Hot chocolate and Pap's black pipe

Over the weekend we took a journey up the creek for some much needed fresh air.

It was a beautiful day even though it was spitting snow and on the cold side. We had such an enjoyable time stogging along together with a skiff of snow filling the wood crevices and hanging on the trees.

With Chitter, looking for rocks on a trip up the creek is a must and now that she’s cutting her own stones for her jewelry the search is even more of a priority.

After poking around in the cold waters of Stamey Creek we needed a fire.

We sat around the warmth eating snacks and drinking hot chocolate The Deer Hunter made over the flames.

Chitter toted her fiddle along so we had music to go with the camaraderie.

Our warming fire was a stone’s throw away from my great grandfather’s old homeplace and just below one of the springs Pap used for our gravity water system when I was a girl.

In between tunes, Chitter stopped to warm her hands over the fire.
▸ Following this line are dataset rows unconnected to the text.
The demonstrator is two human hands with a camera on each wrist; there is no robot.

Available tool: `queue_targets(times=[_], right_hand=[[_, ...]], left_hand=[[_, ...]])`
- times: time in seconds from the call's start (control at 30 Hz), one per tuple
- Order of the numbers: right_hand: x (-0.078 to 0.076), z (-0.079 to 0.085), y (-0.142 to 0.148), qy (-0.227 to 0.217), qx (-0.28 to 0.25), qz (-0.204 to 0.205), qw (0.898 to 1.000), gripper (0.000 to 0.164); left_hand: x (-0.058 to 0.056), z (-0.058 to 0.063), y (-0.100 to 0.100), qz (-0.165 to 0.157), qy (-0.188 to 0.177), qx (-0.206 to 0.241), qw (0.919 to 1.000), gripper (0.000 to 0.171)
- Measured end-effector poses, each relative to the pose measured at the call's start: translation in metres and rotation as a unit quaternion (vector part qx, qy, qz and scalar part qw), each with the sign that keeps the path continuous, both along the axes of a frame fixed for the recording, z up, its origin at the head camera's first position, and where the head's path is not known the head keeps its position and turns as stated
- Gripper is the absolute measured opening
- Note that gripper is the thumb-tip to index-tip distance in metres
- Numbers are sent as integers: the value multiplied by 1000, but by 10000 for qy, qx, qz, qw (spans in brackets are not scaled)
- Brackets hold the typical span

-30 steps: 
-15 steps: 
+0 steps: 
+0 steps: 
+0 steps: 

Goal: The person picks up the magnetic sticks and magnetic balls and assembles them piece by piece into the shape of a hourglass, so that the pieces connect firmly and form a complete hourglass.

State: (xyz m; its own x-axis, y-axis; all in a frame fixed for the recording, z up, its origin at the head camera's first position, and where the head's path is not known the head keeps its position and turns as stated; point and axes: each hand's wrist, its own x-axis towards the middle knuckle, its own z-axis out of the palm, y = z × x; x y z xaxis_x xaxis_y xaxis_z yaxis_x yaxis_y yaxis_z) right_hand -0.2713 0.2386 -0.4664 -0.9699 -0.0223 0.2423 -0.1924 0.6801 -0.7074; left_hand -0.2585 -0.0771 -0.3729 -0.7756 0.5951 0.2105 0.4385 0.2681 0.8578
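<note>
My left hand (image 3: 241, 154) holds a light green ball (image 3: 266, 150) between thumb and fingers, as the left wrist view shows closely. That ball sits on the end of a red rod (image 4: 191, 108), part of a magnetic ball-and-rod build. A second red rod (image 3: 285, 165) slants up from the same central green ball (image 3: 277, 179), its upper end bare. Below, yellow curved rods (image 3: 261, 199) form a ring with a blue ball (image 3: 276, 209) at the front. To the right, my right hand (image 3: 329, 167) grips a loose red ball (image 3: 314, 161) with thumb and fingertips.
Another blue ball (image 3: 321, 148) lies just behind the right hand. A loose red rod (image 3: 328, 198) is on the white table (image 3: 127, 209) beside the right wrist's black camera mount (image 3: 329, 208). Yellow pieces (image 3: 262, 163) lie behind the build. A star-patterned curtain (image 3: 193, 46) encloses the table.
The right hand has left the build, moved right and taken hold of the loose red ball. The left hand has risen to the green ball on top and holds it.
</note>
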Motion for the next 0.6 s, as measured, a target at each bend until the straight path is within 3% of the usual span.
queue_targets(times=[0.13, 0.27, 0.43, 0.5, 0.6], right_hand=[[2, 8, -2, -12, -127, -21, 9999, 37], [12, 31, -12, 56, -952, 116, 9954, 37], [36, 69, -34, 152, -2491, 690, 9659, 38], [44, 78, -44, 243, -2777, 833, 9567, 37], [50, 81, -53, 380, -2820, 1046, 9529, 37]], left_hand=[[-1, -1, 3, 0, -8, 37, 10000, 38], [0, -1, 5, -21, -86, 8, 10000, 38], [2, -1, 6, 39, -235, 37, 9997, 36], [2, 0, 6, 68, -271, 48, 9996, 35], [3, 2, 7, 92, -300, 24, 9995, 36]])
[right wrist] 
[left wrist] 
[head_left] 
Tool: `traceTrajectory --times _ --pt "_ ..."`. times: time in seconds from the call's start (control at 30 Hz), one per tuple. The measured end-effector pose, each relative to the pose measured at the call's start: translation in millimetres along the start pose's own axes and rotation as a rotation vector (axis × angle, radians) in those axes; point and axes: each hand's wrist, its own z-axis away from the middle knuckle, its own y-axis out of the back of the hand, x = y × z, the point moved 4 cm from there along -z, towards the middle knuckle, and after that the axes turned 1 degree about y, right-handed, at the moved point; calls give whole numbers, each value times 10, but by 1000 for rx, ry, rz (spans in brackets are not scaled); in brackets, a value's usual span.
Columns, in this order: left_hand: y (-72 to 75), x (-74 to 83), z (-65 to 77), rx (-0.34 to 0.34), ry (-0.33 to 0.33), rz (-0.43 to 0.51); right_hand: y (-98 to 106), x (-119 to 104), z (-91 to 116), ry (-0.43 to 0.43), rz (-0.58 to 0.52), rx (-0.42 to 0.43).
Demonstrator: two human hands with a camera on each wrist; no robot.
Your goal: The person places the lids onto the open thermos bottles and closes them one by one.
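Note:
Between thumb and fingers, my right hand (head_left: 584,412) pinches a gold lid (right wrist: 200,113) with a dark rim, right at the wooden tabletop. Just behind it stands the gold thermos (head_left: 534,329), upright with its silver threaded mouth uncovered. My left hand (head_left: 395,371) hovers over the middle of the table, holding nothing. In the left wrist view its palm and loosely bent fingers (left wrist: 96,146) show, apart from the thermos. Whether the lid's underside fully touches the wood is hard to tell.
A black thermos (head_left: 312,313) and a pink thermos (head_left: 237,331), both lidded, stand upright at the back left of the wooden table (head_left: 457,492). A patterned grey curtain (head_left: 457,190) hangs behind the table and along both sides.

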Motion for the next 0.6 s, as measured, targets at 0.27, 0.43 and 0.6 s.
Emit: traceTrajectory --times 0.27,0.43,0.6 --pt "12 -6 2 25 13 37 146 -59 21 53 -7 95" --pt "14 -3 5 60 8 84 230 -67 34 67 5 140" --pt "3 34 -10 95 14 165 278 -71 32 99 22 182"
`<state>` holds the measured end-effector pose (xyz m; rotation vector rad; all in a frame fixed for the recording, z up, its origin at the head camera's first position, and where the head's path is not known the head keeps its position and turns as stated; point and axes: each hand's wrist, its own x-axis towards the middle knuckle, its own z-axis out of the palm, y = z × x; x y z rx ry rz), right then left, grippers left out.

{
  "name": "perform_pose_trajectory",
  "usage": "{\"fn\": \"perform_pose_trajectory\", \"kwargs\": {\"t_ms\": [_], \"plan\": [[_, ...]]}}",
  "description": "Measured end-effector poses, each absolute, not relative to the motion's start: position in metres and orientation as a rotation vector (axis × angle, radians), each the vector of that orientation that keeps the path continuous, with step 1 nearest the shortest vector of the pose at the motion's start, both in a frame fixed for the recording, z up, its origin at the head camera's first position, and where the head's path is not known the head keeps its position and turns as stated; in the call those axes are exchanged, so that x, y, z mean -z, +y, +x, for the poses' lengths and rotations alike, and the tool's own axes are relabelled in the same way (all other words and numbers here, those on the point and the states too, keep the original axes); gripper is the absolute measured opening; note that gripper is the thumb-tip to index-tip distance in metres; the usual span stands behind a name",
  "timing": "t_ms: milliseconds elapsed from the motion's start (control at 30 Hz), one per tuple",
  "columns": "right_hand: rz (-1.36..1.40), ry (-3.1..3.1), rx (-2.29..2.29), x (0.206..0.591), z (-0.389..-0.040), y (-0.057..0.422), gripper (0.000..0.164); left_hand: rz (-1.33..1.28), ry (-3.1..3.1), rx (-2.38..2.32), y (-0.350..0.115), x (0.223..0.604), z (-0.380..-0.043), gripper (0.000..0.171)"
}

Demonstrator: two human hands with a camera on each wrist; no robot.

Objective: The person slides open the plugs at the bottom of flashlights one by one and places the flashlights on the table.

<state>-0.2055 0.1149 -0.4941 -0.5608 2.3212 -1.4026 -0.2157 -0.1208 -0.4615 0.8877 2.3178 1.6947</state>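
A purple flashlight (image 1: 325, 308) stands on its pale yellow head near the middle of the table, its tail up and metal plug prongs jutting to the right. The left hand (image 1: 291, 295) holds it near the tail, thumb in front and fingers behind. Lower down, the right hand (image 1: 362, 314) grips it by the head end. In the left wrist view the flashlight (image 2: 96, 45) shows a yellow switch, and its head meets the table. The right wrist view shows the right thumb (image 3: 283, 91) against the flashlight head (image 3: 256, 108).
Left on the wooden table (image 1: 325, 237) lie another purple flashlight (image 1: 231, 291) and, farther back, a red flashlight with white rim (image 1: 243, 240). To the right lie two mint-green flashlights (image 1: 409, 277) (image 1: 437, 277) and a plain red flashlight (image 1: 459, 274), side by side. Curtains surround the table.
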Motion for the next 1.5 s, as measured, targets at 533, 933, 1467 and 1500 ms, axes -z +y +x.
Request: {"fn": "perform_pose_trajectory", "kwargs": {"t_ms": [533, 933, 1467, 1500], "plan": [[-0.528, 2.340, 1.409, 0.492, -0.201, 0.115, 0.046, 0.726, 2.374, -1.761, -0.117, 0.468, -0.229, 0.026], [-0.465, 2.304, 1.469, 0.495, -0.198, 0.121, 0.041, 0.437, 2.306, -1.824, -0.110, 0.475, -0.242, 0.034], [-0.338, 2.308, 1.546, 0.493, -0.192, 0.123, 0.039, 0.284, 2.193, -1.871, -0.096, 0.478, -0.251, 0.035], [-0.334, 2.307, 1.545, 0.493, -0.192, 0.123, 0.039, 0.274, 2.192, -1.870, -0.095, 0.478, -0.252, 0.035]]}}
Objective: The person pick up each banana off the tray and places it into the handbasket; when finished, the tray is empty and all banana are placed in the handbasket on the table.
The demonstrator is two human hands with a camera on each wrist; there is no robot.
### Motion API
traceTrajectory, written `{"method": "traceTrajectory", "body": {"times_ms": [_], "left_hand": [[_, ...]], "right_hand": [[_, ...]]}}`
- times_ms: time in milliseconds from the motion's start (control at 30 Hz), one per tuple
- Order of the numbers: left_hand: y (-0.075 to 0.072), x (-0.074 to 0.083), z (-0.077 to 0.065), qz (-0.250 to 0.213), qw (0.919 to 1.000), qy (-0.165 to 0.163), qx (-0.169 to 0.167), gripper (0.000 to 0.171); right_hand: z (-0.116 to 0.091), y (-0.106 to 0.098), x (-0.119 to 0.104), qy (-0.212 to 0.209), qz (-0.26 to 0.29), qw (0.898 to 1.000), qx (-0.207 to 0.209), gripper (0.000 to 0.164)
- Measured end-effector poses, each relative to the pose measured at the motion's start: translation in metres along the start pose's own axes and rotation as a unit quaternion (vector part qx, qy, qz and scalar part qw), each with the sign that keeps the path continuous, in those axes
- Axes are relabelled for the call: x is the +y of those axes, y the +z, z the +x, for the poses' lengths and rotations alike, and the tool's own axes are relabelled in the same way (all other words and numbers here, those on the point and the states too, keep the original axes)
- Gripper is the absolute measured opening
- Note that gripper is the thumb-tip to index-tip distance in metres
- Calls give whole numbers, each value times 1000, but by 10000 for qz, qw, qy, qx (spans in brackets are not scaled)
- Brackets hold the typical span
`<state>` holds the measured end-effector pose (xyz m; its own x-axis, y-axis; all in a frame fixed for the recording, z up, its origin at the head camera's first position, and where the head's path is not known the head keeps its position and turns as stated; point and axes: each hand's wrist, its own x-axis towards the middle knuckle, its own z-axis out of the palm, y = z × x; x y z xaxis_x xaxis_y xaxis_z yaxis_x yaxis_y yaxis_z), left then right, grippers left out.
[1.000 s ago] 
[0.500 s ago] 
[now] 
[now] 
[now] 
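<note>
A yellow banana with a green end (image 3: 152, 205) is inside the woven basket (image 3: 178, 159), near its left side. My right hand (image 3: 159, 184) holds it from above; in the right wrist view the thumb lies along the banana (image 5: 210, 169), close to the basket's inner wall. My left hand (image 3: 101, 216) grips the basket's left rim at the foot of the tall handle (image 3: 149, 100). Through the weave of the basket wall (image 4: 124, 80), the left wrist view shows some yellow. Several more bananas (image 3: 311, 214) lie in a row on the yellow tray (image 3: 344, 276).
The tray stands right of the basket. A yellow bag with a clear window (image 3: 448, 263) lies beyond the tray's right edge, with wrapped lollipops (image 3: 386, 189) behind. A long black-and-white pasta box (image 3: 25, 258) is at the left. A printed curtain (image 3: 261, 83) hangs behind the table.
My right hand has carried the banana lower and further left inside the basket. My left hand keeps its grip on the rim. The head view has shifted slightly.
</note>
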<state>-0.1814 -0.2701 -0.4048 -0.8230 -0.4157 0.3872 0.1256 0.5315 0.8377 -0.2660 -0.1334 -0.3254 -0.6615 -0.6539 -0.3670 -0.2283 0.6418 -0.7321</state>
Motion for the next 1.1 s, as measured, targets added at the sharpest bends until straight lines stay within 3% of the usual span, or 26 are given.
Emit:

As she spread her fingers wide across the dancing flames she said “I wonder if there was ever a fiddle played when our family was living here.” I said “Maybe or maybe you’re the first fiddler this place has ever heard.”

As I sat listening to the sweet sound of fiddle music with the fire warming my face and the taste of hot chocolate on my lips I thought this is about as good as life gets. I reached to set my cup on the ground and noticed I was sitting directly on a piece of Pap’s old black pipe that he laid so many years ago to provide water for our family.

I smiled as I told the rest of the bunch I thought Pap would be right pleased we were together enjoying the fire and filling the land of his people with fiddle music.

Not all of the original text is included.